Após quinze anos viajando o mundo atrás dos lugares em que sonharam conhecer, finalmente encontrei a casa em que sonhamos viver e agora neste vagão recosto minha cabeça no vidro observando a paisagem em constante movimento, minha mão tocando a câmera pendurada em meu pescoço. O tremor dos vagões embala meu corpo e minhas pálpebras pesadas se fecham apenas para sonhar mais uma vez com as lembranças de quando ainda éramos uma família, em meu aniversário de dez anos as coisas mudaram por minha culpa, ainda posso ouvir os sons daquele dia claramente e me odeio a cada ano que passa.
Meus olhos se abrem sem nenhuma surpresa, pois esta cena me persegue sempre que meus olhos se fecham, a estação se aproxima cada vez mais assim como o fim das fotos tiradas por tantos anos, a câmera que carrega nossa promessa se aposentará no final do verão. Tirando minhas malas do taxi que me trouxera a nosso novo lar fui questionado sobre o que levaria um jovem a morar sozinho em uma casa próxima a um penhasco, ri por achar a resposta óbvia e disse que não existe lugar mais apropriado para um fotógrafo tirar fotos da natureza, o motorista se retirou após alertar-me para tomar cuidado.
A poeira dançava no ar como espectros de luz, após abrir todas as janelas da pequena casa comecei a lavar o chão enquanto músicas tocavam no rádio, retirando teias de aranhas não notei o tempo passar e quando me dei conta que o sol começara a se por decidi tirar fotos no jardim de girassóis, com minha câmera em mãos sai da casa e comecei a tirar fotos. Até que em dado momento pela lente de minha câmera pude ver a silhueta de uma mulher com sua mão direita estendia para o céu, seus olhos deixaram de focar em sua mão para observar o pôr do sol, o vento passava por seus cabelos ruivos enquanto seus olhos se fechavam, lágrimas eram levadas junto a pétalas refletindo em si o brilho do sol que em breve desapareceria, pelo menos a maneira como ela observava aquele sol era como se ele jamais fosse aparecer, ou foi o que pensei.
Em minha câmera aquela imagem foi capturada e quando a lente não estava diante de meus olhos aquela garota havia desaparecido como o sol que já não mais queimava no céu, ela não estava em nenhuma parte do jardim e assim após tomar um banho gelado me deitei e mais uma vez fui levado para as lembranças daquele aniversário.

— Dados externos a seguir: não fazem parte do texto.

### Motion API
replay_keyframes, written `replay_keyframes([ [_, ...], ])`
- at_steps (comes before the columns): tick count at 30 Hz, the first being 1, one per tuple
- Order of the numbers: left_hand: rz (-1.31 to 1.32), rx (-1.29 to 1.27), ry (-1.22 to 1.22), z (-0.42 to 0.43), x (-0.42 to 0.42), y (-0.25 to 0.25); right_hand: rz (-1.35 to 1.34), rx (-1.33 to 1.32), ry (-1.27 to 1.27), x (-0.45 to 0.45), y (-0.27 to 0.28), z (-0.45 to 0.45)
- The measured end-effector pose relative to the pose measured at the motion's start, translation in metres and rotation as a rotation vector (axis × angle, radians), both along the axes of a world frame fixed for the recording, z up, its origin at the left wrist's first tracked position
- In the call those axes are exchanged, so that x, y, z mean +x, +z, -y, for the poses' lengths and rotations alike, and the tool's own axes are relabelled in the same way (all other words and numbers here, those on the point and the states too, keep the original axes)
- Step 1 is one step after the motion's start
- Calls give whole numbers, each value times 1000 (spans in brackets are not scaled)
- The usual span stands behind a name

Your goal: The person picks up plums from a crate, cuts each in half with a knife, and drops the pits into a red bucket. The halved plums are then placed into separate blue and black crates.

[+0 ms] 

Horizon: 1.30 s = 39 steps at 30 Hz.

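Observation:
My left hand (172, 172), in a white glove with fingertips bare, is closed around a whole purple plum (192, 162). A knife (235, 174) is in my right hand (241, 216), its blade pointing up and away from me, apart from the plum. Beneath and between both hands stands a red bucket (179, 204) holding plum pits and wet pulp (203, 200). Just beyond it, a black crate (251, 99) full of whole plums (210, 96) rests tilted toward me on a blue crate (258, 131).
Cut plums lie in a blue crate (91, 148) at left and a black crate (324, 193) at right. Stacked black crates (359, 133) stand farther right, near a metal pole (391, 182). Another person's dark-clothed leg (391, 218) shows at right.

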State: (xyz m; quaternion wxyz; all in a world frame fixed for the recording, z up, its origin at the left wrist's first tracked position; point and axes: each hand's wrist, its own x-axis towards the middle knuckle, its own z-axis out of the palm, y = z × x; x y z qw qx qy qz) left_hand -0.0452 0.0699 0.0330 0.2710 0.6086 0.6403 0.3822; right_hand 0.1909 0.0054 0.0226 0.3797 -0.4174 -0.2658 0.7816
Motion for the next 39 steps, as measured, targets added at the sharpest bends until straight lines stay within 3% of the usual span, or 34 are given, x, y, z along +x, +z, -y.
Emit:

Corri pelas ruas para chegar em casa e finalmente comemorar meu décimo aniversário, o vento em meu rosto fazia cócegas e ao abrir a porta avistei uma caixa com estampa de estrelas em cima da mesa de jantar, ao lado um bilhete de aniversário escrito por meus pais dizendo que eu poderia abrir meu presente já que eles iriam se atrasar alguns minutos. Porém quando toquei o bilhete uma luz me cegou por alguns segundos, quando abri novamente meus olhos me encontrei no jardim e lá estava à garota de antes, seu cabelo acinzentado alcançava seus ombros e mais uma vez ela observava sua mão estendia ao céu.
Notando minha presença ela logo se levantou aliviada por ter companhia, mas ao mesmo tempo parecia espantada por alguém estar junto a ela, perguntei a ela onde estávamos e quem era ela e sem me responder se moveu em minha direção e tentou tocar minha mão, mas sua mão apenas me atravessou por mais que eu não sentisse nada. As palavras "Isso só pode ser um sonho..." deixaram minha boca nesse momento e foram rebatidas por "De fato é um sonho, mais precisamente um sonho partilhado com um fantasma. Você esta vivo e por isso não posso te tocar, ah isso é muito estranho, por que você conseguiu entrar no meu sonho?" Não consegui compreender o que ela estava dizendo, então após suspirar ela calmamente me explicou que ela havia morrido naquele penhasco dez anos atrás após escorregar na borda, mas que não fazia diferença já que sua vida não possuía valor. Comecei a rir daquela loucura, mesmo que ela dissesse que não se importava em estar morta ela chorava e queria que eu acreditasse que algo neste sonho faz sentido, estendi minha mão para tentar tocar seu rosto, mas como esperado minha mão atravessou sua cabeça, tudo aquilo parecia uma piada de mau gosto, porém quando despertar isso tudo terá acabado não é mesmo?